Он замолчал, ожидая дальнейших приказаний Кромвеля и немало удивляясь тому, что генерал при всем своем живом и деятельном уме и в столь критический момент занялся такими пустяками, как язык офицера. В эту минуту луна вышла из облаков, и Пирсон еще больше удивился, заметив при ее свете, что Кромвель стоит неподвижно, опершись руками на обнаженный меч и потупив суровый взгляд. С минуту Пирсон нетерпеливо ждал, но не смел прервать его размышлений, боясь, чтобы этот несвоевременный приступ необычной задумчивости не перешел в досаду и гнев. Он вслушивался в неясные звуки, вырывавшиеся из полуоткрытых губ начальника, но понял только, что Кромвель несколько раз повторил слова: «Тяжкая необходимость».
— Милорд генерал, — сказал наконец Пирсон, — время уходит.
— Тише, коварный демон, не искушай меня! — воскликнул Кромвель. — Или ты, подобно другим глупцам, думаешь, что я заключил договор с дьяволом, чтобы все мне удавалось, и обязан совершить свое дело в назначенный час, пока чары не потеряют силу?
— Я только думаю, милорд генерал, — возразил Пирсон, — что сама судьба отдает вам в руки то, что вы давно желали взять, а вы колеблетесь.
Кромвель ответил с глубоким вздохом:
— Ах, Пирсон, в этом беспокойном мире человек, который, подобно мне, призван совершить великие дела в Израиле, должен быть, как говорят поэты, выкован из твердого металла, недоступен чувствам человеческого милосердия, бесстрастен, непобедим.

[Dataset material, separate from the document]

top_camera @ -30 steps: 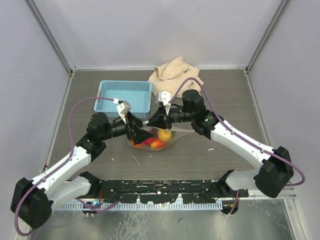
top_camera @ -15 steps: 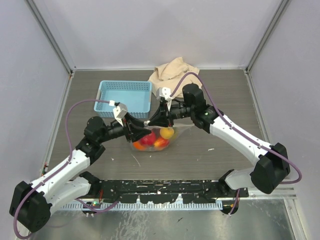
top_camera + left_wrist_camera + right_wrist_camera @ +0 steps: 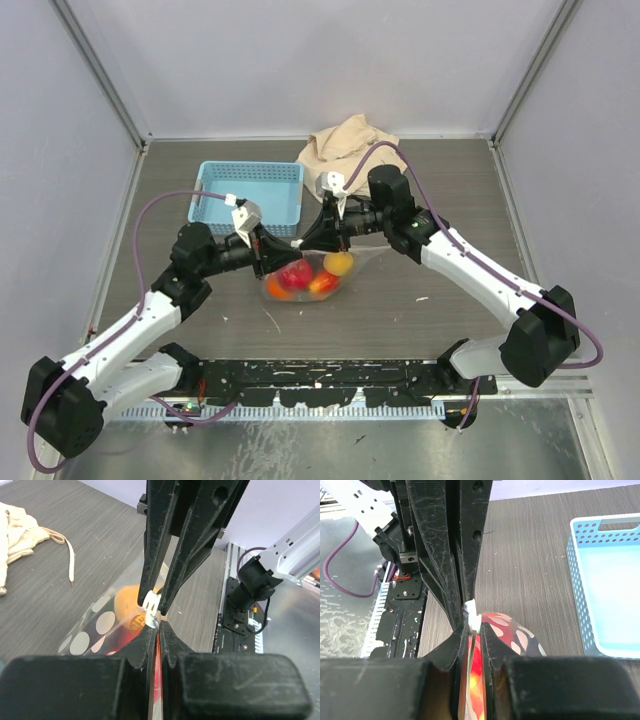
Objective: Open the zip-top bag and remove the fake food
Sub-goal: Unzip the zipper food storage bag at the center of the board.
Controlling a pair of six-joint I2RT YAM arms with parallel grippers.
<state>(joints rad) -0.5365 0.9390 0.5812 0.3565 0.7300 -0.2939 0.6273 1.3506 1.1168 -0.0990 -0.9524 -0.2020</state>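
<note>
The zip-top bag [image 3: 305, 288], clear with white dots, sits mid-table between both arms, its zip edge held up. The fake food [image 3: 297, 274] shows inside as red, orange and yellow pieces; an orange piece [image 3: 127, 597] is seen through the plastic. My left gripper [image 3: 283, 258] [image 3: 159, 626] is shut on the bag's top edge from the left. My right gripper [image 3: 303, 244] [image 3: 475, 625] is shut on the same edge at the white zip tab [image 3: 472, 615], and its fingers [image 3: 160, 555] meet mine tip to tip. The dotted bag [image 3: 517, 632] bulges to the right of the jaws.
A light blue perforated basket [image 3: 250, 190] [image 3: 610, 585] stands just behind the bag. A beige cloth drawstring bag [image 3: 348, 142] [image 3: 15, 530] lies at the back, its cord trailing on the table. The black base rail [image 3: 320, 375] runs along the near edge.
My left gripper has closed from wide open onto the bag's top edge beside the right gripper. The bag has shifted slightly and stands more upright.
</note>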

Пирсон, быть может, потомки сочтут, что я был такой человек, которого только что тебе описал, «железный муж, и отлит из железа». Но они будут несправедливы к моей памяти… сердце у меня живое, и кровь в нем такая же теплая, как у других. Когда я был охотником, я плакал по красивой цапле, которую заклевал сокол, и жалел зайца, стонавшего под лапой моей борзой; неужели же ты думаешь, что мне сейчас легко: кровь отца этого юноши в известной мере пала на мою голову, а теперь я пролью еще и кровь сына?
Они происходят из славного рода английских королей, и, без сомнения, приверженцы обожают их, как полубогов. Меня уже и теперь называют цареубийцей, кровожадным узурпатором за то, что я пролил кровь одного человека, чтобы остановить бедствие народное; Ахан был убит, чтобы Израиль мог устоять против врагов своих. И несмотря на это, кто помянул меня хоть одним добрым словом со времени того великого деяния? Те, кто действовал вместе со мной, хотят, чтобы я был козлом отпущения… Те, которые наблюдали, по не помогали мне, теперь делают вид, что их заставили силой; после победы под Вустером, которой господь сделал меня недостойным орудием, я думал, что они будут рукоплескать мне, но они смотрели в сторону и говорили: «Ха! Ха! Цареубийца, отцеубийца… Скоро дом его опустеет…» Поистине, это великое дело, Гилберт Пирсон, быть вознесенным над толпой; но когда ты чувствуешь, что твой триумф вызывает в других только ненависть и презрение, а не любовь и почитание, тогда тяжела эта доля для человека, совестливого сердцем и слабого духом…
И, бог свидетель, я лучше пролью всю свою кровь до последней капли на поле битвы, чем совершу это новое преступление.